"O país se inclina com respeito e expressa seu apoio às famílias de nossos soldados e a todos os nossos militares engajados pela paz no Líbano. Tudo leva a crer que a responsabilidade por esse ataque recai sobre o Hezbollah", declarou o presidente francês Emmanuel Macron no X.
Le Sergent-chef Florian Montorio du 17eme régiment du génie parachutiste de Montauban est tombé ce matin au sud-Liban lors d'une attaque contre la FINUL.
Trois de ses frères d'armes sont blessés et ont été évacués.
La Nation s'incline avec respect…
— Emmanuel Macron (@EmmanuelMacron) April 18, 2026
O sargento‑chefe Florian Montorio, do 17º Regimento de Engenharia Paraquedista de Montauban, no sudoeste da França, foi morto "por um tiro direto de arma leve" na região de Deir‑Kifa, informou a ministra francesa das Forças Armadas, Catherine Vautrin, no X.
"A França exige das autoridades libanesas que prendam imediatamente os culpados e assumam suas responsabilidades ao lado da Finul (Força Interina da ONU no Líbano)", acrescentou Macron.
O presidente libanês Joseph Aoun condenou no sábado o ataque contra os capacetes azuis franceses. Ele prometeu perseguir os responsáveis.
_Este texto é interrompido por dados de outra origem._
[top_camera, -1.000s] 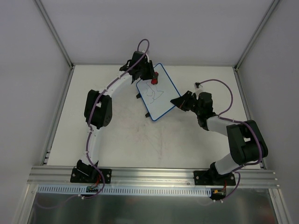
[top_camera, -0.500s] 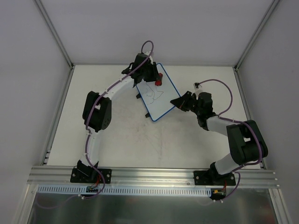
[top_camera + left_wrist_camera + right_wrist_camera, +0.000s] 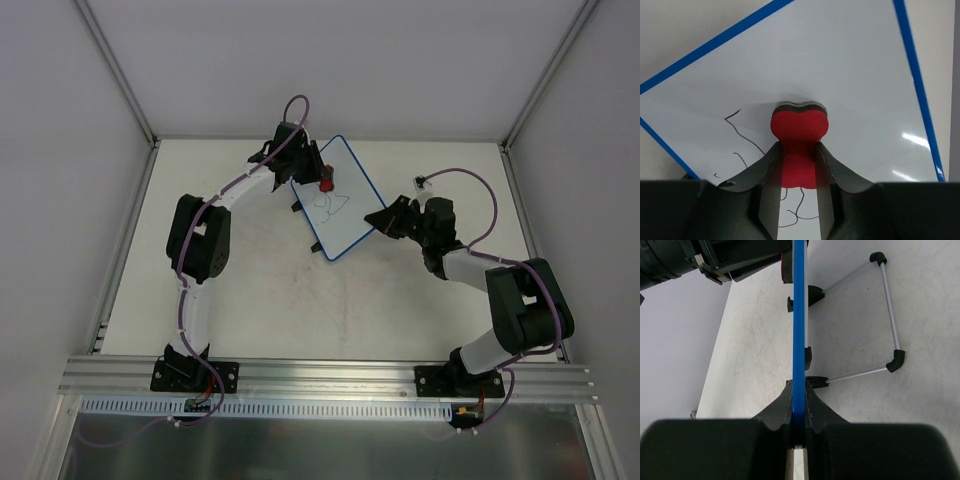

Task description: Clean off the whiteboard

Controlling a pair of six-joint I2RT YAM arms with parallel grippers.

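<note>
The whiteboard point(image 3: 340, 205), white with a thin blue rim, stands tilted at the back middle of the table, with dark scribbles near its centre. My left gripper point(image 3: 318, 182) is shut on the red bone-shaped eraser point(image 3: 799, 132), whose head presses on the board point(image 3: 850, 75) just above the scribbles point(image 3: 742, 135). My right gripper point(image 3: 381, 219) is shut on the board's right edge; the right wrist view shows the blue rim point(image 3: 799, 330) edge-on between the jaws.
A wire stand with black end caps point(image 3: 887, 320) props the board from behind. Black tabs point(image 3: 299, 206) stick out at the board's left edge. Metal frame posts and white walls enclose the table point(image 3: 280, 300).
My left gripper carried the eraser up toward the board's top, then back down and left to just above the scribbles. The right gripper and the board held still.
</note>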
A Força Interina da ONU no Líbano (Finul) denunciou um ataque "deliberado", estimando que os autores da emboscada eram provavelmente o Hezbollah, grupo militar islamista xiita aliado do Irã, instalado no Líbano, onde exerce enorme influência e está em guerra contra Israel.
"Garantir a segurança"
Macron conversou no sábado com Aoun e com o primeiro‑ministro libanês Nawaf Salam, pedindo que "garantissem a segurança dos soldados da Finul", implantada no Líbano desde 1978 e composta por mais de 7 mil militares, incluindo mais de 600 franceses.
O sargento‑chefe Montorio "estava em uma missão de abertura de itinerário rumo a um posto da Finul isolado há vários dias pelos combates na região; ele caiu em uma emboscada por um grupo armado a curtíssima distância", detalhou Vautrin, ressaltando que esse "suboficial experiente" já havia sido "enviado várias vezes para missões".
"A Nação se inclina diante da memória de um de seus filhos que deu sua vida por ela. Meus pensamentos vão para sua companheira, seus filhos, seus familiares e seus irmãos de armas", acrescentou a ministra.
A gravidade dos ferimentos dos outros três militares não foi informada.
Este é o segundo militar francês morto por aliados de Teerã desde o início da guerra iniciada no fim de fevereiro pelos Estados Unidos e Israel contra o Irã, conflito que incendiou toda a região.
Em 12 de março, o subtenente Arnaud Frion, de 42 anos, foi morto em um ataque de drone atribuído a uma milícia pró‑iraniana. Ele estava destacado em uma base na região de Erbil, no Curdistão iraquiano, onde participava de uma missão de treinamento na luta antijihadista.
Um cessar‑fogo entre Estados Unidos e Irã está em vigor desde 8 de março, e uma intensa movimentação diplomática está em curso para tentar consolidá‑lo.
Uma trégua também está em vigor no Líbano, que foi atacado por Israel em resposta aos ataques do Hezbollah. Preparativos de negociações estão em andamento, mas o Hezbollah afirma não estar "envolvido" nessas negociações libanesas com Israel.